Pourquoi jeter du béton est une hérésie économique et écologique en Suisse ?
Après avoir audité les différents postes, la conclusion est sans appel : considérer les gravats de béton comme un déchet à éliminer est une erreur stratégique majeure. C’est une hérésie à la fois écologique, car elle implique de gaspiller une ressource tout en extrayant de nouveaux matériaux, et économique, car elle représente un coût net là où une valeur pourrait être créée. Chaque camion qui part vers une décharge est le symbole d’une opportunité manquée.
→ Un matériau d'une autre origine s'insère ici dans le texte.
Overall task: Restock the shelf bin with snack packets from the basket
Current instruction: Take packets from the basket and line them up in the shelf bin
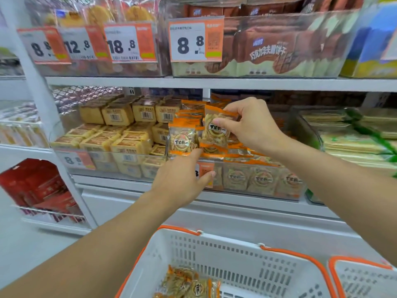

La valorisation des gravats, que ce soit par le concassage pour créer des granulats recyclés ou, mieux encore, par le réemploi direct de certains éléments, transforme une ligne de coût en une ligne de recette ou, au minimum, en une réduction de dépenses. Le coût de mise en décharge, incluant le transport, est significativement plus élevé que le coût de traitement sur site. De plus, les granulats produits ont une valeur marchande, ce qui compense encore davantage le coût de l’opération.
Le tableau suivant synthétise l’équation économique, en se basant sur des estimations moyennes en Suisse, qui peuvent varier selon les cantons et la logistique du chantier.
| Option | Coût/tonne (estimation CHF) | Impact environnemental | Valeur récupérée (estimation CHF) |
|---|---|---|---|
| Mise en décharge | 30 – 50 CHF + transport | Très élevé | 0 CHF |
| Concassage sur site | 10 – 30 CHF | Faible | 15 – 25 CHF/tonne |
| Réemploi direct (éléments) | 5 – 15 CHF (manutention) | Très faible | 30 – 100 CHF/m³ |
Cet audit démontre que la réduction de l’énergie grise n’est pas une contrainte mais une démarche d’optimisation globale. Elle force les architectes et maîtres d’ouvrage à concevoir avec plus d’intelligence, à mieux connaître leurs matériaux et à transformer chaque déchet potentiel en une ressource. En fin de compte, un bâtiment à faible énergie grise est un bâtiment mieux pensé, plus durable et, très souvent, plus économique sur son cycle de vie complet.
Pour mettre en pratique ces principes, l’étape suivante consiste à intégrer cette grille d’audit de l’énergie grise dès les premières esquisses de votre prochain projet de construction ou de rénovation en Suisse.